╭─ TASK INPUT
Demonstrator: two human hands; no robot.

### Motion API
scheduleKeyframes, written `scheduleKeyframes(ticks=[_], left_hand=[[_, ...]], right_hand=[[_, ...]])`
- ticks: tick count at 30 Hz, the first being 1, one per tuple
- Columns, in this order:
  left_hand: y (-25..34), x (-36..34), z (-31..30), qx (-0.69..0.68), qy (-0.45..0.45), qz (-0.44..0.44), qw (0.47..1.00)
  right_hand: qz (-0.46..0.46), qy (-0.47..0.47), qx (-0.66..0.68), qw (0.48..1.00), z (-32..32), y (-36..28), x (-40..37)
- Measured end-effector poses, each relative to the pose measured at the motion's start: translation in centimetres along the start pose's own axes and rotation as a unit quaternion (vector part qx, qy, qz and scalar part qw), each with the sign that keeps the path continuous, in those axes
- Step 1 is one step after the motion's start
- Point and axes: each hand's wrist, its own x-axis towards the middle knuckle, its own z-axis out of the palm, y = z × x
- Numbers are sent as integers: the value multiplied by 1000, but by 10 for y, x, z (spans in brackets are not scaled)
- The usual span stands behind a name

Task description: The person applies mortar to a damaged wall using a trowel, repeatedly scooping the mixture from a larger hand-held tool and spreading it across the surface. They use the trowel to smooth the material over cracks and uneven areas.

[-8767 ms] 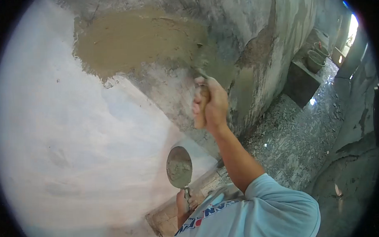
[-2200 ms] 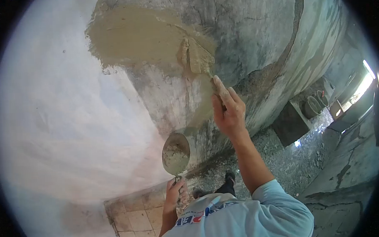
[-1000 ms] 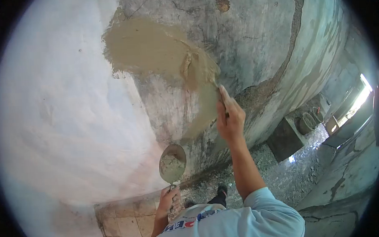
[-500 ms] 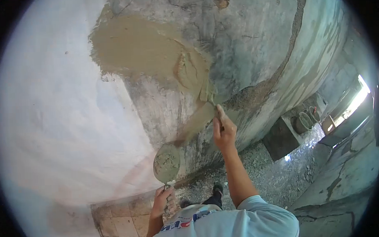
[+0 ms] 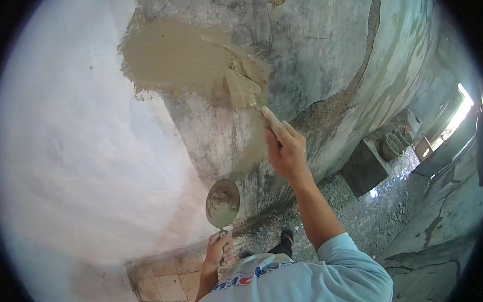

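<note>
My right hand [image 5: 286, 147] is wrapped round the handle of a trowel [image 5: 243, 89], whose mortar-coated blade lies against the wall. Around and left of that blade spreads a patch of wet brown mortar [image 5: 169, 55], with a thicker ridge near the blade. Lower down, my left hand [image 5: 218, 248] grips the handle of a round, pan-like scoop [image 5: 222, 203] with some mortar in it. The scoop is upright in front of the wall's lower part.
Bare grey wall [image 5: 312, 52] with cracks lies right of the mortar, white wall [image 5: 93, 156] to the left. Rubble [image 5: 382, 220] covers the floor. A dark block [image 5: 363, 169] and buckets [image 5: 391, 147] stand at the right; floor tiles [image 5: 164, 287] show below.
My right hand and the trowel have moved up and slightly left over the mortar, and more of the blade shows. The scoop in my left hand has shifted slightly right and up.
</note>
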Motion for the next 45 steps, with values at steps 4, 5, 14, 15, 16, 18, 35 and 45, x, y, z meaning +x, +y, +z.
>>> scheduleKeyframes(ticks=[4,5,14,15,16,18,35,45], left_hand=[[3,-1,4,-7,16,4,1000],[-1,2,-2,-14,19,3,1000],[10,1,-3,5,35,19,999],[9,0,-1,2,29,19,999],[9,0,0,1,23,20,1000],[10,0,-2,1,17,18,1000],[6,4,-1,-22,31,-9,999],[4,-10,-22,1,81,-27,996]], right_hand=[[-55,52,9,997,35,10,-6],[-45,48,13,998,41,14,-13],[29,7,44,999,50,46,-91],[41,3,52,998,48,46,-98],[54,1,60,997,45,45,-104],[55,-4,37,998,37,43,-111],[-9,93,21,995,70,-24,3],[-14,118,17,993,81,14,-37]])
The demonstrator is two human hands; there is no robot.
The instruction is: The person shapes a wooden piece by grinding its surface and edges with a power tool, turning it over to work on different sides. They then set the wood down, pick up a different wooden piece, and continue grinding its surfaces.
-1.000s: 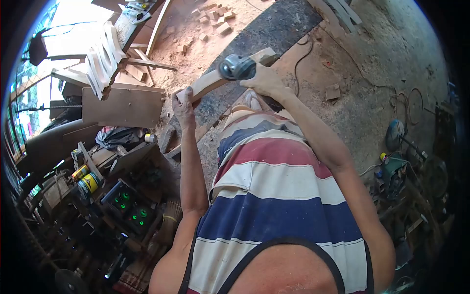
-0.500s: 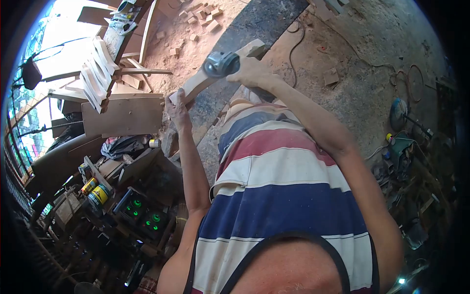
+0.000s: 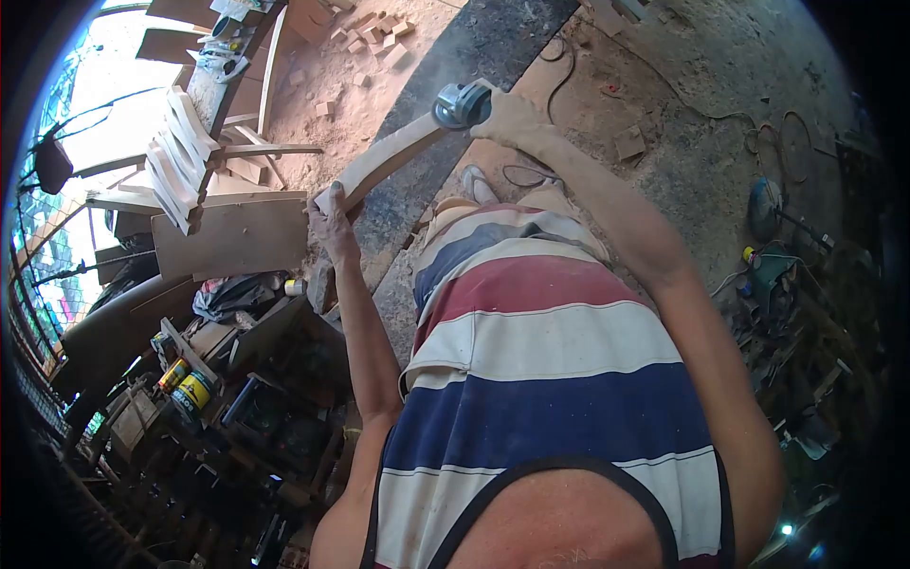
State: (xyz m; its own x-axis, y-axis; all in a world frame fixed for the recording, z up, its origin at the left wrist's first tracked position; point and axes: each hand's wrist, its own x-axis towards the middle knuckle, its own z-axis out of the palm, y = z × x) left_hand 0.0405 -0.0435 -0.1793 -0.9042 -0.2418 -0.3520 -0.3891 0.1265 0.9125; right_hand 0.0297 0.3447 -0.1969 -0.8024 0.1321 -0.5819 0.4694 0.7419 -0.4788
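Observation:
My left hand point(image 3: 332, 223) is closed around the near end of a curved piece of wood point(image 3: 384, 161), thumb on top. The wood slants up and to the right, away from my body. My right hand point(image 3: 517, 120) grips a grey angle grinder point(image 3: 462, 105), whose round head overlaps the far end of the wood. That far end is hidden under the tool and hand. Beneath the wood runs a dark board point(image 3: 455, 57) on the dusty floor.
Several pale curved wood pieces point(image 3: 180, 156) rest on a stand at the upper left. Small wood blocks point(image 3: 384, 38) lie in sawdust beyond. A brown panel point(image 3: 232, 237) stands left of my left hand. Cables point(image 3: 561, 81) cross the floor; cans point(image 3: 192, 391) sit among clutter lower left.
The grinder and my right hand have moved right and slightly up, along the wood to its far end. My left hand keeps its hold, shifting slightly left in view.

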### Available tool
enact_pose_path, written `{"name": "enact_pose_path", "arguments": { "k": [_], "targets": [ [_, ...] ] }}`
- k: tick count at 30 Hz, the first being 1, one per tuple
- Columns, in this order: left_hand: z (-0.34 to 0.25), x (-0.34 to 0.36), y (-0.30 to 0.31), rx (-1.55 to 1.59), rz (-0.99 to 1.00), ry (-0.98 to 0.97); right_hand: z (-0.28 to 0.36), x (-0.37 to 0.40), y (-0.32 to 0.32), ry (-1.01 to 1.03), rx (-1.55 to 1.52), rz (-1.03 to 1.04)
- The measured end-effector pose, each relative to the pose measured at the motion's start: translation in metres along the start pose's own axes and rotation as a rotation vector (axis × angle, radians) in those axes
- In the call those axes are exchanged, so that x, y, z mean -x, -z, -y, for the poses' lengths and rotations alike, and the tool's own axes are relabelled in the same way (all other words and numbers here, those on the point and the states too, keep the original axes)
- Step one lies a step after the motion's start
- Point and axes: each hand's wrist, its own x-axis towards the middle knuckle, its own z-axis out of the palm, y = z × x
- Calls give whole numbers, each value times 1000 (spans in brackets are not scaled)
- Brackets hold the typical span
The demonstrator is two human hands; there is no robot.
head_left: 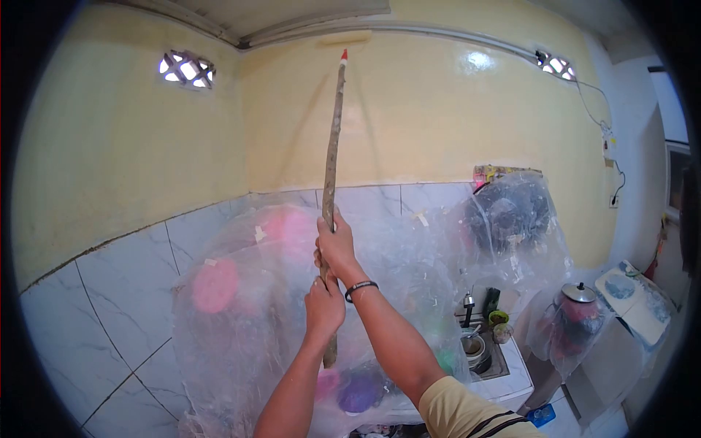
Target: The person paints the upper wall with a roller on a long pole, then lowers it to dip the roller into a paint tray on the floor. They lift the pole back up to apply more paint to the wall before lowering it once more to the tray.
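A long wooden pole (332, 146) is held nearly upright at the centre of the frame, its red tip near the top edge. It is clenched by the right hand (336, 244) and, directly below, by the left hand (325, 306), in front of plastic sheeting (241, 321).

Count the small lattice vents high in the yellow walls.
2: left lattice vent high on the left wall; right lattice vent near the ceiling, upper right. More may be hidden.
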Motion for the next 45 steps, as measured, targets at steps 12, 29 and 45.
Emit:
{"name": "enact_pose_path", "arguments": {
  "k": [12, 29, 45],
  "targets": [
    [41, 72, -39, 15, -85, -65, -38, 67, 37, 29, 145, -20],
    [-21, 54, -84, 104, 55, -37, 3, 30, 101, 1, 124, -88],
    [-23, 62, -86, 118, 57, -69, 5, 39, 105, 1, 122, -109]
  ]
}}
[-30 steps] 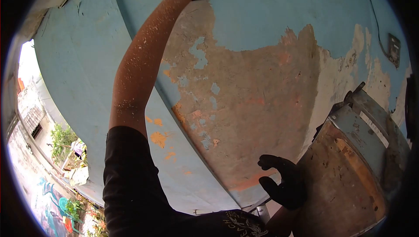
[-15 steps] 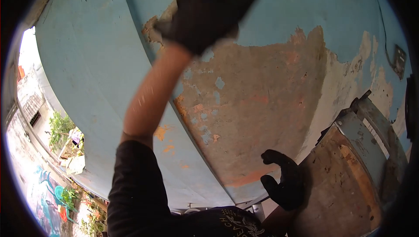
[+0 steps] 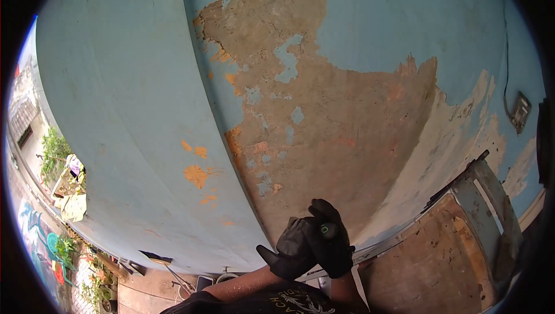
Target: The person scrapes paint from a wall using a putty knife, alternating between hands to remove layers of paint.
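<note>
My left hand [image 3: 291, 249], in a dark glove, is low in front of my chest, pressed against my right hand [image 3: 334, 250]. One finger of the left glove sticks out to the left. Both hands are closed together around a green-handled tool [image 3: 328, 231], of which only the rounded dark end with a green ring shows. Its other end is hidden by the gloves, so its kind cannot be made out. Before me stands a blue painted wall [image 3: 381, 19] with a large bare brown patch [image 3: 335, 123], ragged at its edges.
A worn wooden panel with a metal frame [image 3: 422, 256] leans at the lower right. A socket box [image 3: 521, 111] with a cable hangs on the wall. A long-handled tool [image 3: 173, 270] lies at lower left. Potted plants [image 3: 95, 291] stand outside at the left.
My left hand has come down from high on the wall with the green-handled tool. My right hand has moved left from beside the wooden panel and now meets it.
</note>
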Demonstrator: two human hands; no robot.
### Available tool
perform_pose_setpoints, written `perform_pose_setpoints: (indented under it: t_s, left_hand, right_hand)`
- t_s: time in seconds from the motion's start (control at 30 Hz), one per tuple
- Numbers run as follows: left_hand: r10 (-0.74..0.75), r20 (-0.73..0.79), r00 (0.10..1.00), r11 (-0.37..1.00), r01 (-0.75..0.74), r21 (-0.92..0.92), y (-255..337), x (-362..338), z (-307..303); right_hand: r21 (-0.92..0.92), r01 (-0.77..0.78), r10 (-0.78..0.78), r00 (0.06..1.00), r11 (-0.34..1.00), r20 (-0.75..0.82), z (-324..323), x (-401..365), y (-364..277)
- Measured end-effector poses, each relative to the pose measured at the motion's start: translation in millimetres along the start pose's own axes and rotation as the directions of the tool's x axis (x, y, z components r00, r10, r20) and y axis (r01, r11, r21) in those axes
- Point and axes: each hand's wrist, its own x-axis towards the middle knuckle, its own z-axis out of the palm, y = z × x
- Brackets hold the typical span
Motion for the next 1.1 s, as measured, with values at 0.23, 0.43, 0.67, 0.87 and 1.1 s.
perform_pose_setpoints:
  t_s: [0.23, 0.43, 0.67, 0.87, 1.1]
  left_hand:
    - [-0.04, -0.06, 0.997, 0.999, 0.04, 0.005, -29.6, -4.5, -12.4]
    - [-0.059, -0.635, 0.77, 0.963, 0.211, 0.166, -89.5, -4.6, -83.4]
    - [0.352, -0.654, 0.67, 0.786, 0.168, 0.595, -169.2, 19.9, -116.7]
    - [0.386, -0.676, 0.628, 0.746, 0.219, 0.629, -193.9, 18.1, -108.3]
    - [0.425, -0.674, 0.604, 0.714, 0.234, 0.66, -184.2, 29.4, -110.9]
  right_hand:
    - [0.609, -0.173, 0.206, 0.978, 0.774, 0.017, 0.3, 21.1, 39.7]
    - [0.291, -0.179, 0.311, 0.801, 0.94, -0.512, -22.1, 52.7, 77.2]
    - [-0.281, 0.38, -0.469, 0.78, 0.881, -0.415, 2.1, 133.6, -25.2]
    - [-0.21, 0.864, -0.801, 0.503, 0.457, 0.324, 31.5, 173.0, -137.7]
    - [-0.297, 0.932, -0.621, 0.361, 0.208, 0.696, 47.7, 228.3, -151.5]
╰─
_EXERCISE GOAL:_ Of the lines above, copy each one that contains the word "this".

_SOLUTION:_
- Columns, in this order:
- Columns, in this order: left_hand: z (-0.34 to 0.25), x (-0.34 to 0.36), y (-0.30 to 0.31), rx (-1.55 to 1.59), rz (-0.99 to 1.00), ry (-0.98 to 0.97); right_hand: z (-0.28 to 0.36), x (-0.37 to 0.40), y (-0.32 to 0.32), ry (-1.01 to 1.03), rx (-1.55 to 1.52), rz (-1.03 to 1.04)

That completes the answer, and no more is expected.